WHILE much of the focus around the return of GAA action at the moment centres on the 2021 season beginning, the 2020 All-Ireland U20 hurling and minor hurling and football championships must still be completed.
With Cork in the U20 hurling final, they await either Dublin or Galway, who must meet in the Leinster decider. Skibbereen native Gordon Crowley is part of the Tribesmen’s backroom team and, with no ‘proper’ training possible, it’s a case of making the remote meetings interesting.
‘We went back at ten days’ notice to play Laois in Portlaoise at the beginning of December,’ he says.
‘We won that, which was a good dry run because the Kilkenny game was a week later in the same location and at the same time. It just got everybody involved in the protocol of going to games, driving on their own, entering the venue – certainly, the two games I was at, the people there were top-class in terms of checking things.
‘We beat Kilkenny and it’s great to get over them at any stage, and then the following Wednesday night, we were back in lockdown again and the Leinster final was off.
‘There was work done earlier in the year and it was a lot about skills challenges and different things like that – that only goes so far. Players got their strength and conditioning programmes and stuff to work on but something that has been beneficial has been breaking the panel into smaller groups.
‘So, instead of having 30 lads on a call, it’s six or eight players per member of the management team. You get better interaction and engagement in those settings.
‘They all have their personal programmes, they’re working on those in terms of the fitness and the S&C work they can do. Then, there’s a mix of guest speakers, tactical awareness, cooking challenges – trying to keep the group connected, more than anything else.’
It certainly means that there is no shortage of preparation time.
‘This probably falls into my swim-lane,’ Crowley says, ‘but you’ve a bit more time to do opposition analysis and prepare that side of things, which is more time than we’ve ever had before.
‘A lot of it is trying to say, “Look, we’ll get the same amount of time that we did the last time,” and then making sure that the players are ready when that call comes.
‘Those plans are already in place, so as soon as the time is defined, then the relative plan can be set, so to speak.’
The GAA had planned for the 2021 underage competitions to begin in March but such ambitions may be hampered. It’s important that those players are not forgotten, either.
‘What Galway have done is put them into almost like a development squad,’ Crowley says, ‘to get them on individual programmes so that when the 2020 campaign is done, they’re ready to step in.
‘What’s lucky for Jeffrey and the Galway U20s is that they know all of those players from the last few years. It’ll be the 2018 All-Ireland minor-winning team will be forming the backbone of that, so you know what you’re working with.

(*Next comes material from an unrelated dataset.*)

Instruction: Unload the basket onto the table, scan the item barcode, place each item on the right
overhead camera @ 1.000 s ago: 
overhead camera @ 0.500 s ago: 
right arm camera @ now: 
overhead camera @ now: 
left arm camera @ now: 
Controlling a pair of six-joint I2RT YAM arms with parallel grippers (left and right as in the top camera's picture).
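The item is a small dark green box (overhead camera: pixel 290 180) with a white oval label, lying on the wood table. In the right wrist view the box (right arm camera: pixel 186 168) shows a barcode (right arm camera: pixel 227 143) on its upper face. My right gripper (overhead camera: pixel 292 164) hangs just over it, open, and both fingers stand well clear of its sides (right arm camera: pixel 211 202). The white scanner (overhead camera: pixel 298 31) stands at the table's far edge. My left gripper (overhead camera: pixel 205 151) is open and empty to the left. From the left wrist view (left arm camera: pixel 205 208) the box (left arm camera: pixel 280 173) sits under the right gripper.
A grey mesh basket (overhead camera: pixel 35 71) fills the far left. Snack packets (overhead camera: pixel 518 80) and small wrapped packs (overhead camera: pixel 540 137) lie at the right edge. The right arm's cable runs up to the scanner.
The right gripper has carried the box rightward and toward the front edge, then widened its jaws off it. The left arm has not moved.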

‘Still, the games are where you really want to see where lads are at. It’s impossible to say for definite, but it’s only definite, especially at that age, 17-20, where they’re developing a lot.’
However, Crowley doesn’t think that the lack of on-field activity will stymie tactical development and evolution.

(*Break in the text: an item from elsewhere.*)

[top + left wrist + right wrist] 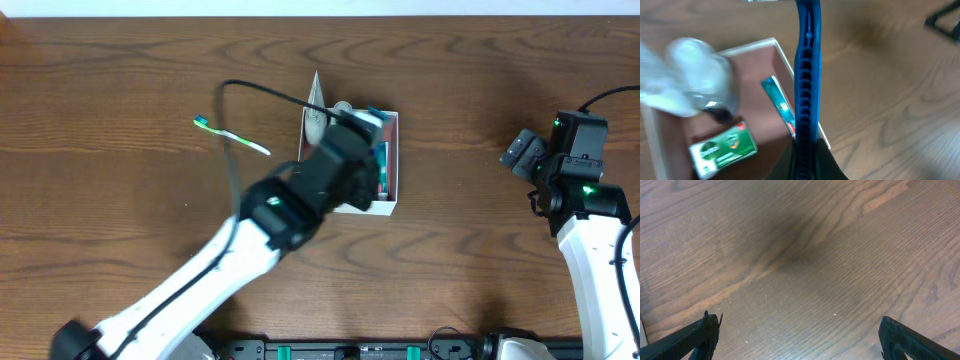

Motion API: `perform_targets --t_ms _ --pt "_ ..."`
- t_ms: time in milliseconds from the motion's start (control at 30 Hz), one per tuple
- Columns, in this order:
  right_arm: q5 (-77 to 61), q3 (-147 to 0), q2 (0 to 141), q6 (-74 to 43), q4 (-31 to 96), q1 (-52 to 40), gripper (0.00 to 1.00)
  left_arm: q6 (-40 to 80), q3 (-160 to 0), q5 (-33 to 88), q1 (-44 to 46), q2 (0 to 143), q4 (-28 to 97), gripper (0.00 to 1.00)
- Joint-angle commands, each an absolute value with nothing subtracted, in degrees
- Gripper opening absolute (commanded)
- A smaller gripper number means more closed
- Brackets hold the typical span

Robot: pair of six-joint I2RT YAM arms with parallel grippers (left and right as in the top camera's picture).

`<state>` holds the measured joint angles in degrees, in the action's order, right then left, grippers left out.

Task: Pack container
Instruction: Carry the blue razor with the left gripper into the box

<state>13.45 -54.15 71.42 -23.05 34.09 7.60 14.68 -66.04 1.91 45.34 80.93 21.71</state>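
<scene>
Container (397, 165) mid-table, directly under left gripper (358, 128). Left claw state: cannot tell; blurred pale item (690, 75) beside blue finger (807, 75). Right gripper (800, 330) spread apart, empty, well clear. Risk: finger close to wall, could clip it, shove box. Toothbrush (232, 136) not yet packed.

white-walled container (753, 44), green soap box (724, 148); wood-grain table (840, 255)

We observe the right gripper (799, 325) with its dark fingers (695, 339) spread wide at the lower corners, above the wood-grain table (805, 255).
</scene>
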Motion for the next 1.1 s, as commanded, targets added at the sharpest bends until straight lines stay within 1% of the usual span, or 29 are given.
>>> perform_targets --t_ms 0,200,567,733,767,800,833,900,967,1067 --pt "13.65 -54.33 71.48 -23.75 34.13 7.90 0.99 12.53 -66.89 0.08 46.44 84.68 20.03 0.06" --pt "13.65 -54.33 71.48 -23.75 34.13 7.90 0.99 15.07 -66.89 -3.11 46.48 90.39 17.06 0.06" --pt "13.65 -54.33 71.48 -23.75 34.13 7.90 0.99 17.10 -66.89 -3.11 46.48 98.87 10.13 0.06" --pt "13.65 -54.33 71.48 -23.75 34.13 7.90 0.99 18.33 -66.89 -3.75 46.48 100.86 9.52 0.07" --pt "13.65 -54.33 71.48 -23.73 34.13 7.90 0.99 18.33 -66.89 -3.75 46.48 101.06 9.47 0.13" --pt "13.65 -54.33 71.48 -23.75 34.13 7.90 0.99 18.33 -66.89 -3.75 46.48 101.10 9.43 0.17" --pt "13.65 -54.33 71.48 -23.75 34.13 7.90 0.99 18.33 -66.89 -3.75 46.48 101.12 9.30 0.24" --pt "13.65 -54.33 71.48 -23.75 34.13 7.90 0.99 18.31 -66.89 -3.73 46.48 101.12 8.93 0.35" --pt "13.65 -54.33 71.48 -23.75 34.13 7.90 0.99 18.31 -66.89 -3.73 46.48 101.12 8.54 0.39" --pt "13.65 -54.33 71.48 -23.75 34.13 7.90 0.99 18.28 -66.92 -3.70 46.48 101.01 8.05 0.39"
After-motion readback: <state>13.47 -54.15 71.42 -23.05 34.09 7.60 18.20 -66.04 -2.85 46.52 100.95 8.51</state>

‘In fact, you could almost argue the opposite,’ he says.
‘There are coaches out there, and I know dozens of them, that are seriously hungry for more knowledge, more insight and are using this time to upskill themselves with courses, webinars, books, opposition analysis, looking at trends in how teams are playing.
‘I think there’ll be coaches going back with copybooks full of new activities and tactics for their teams.’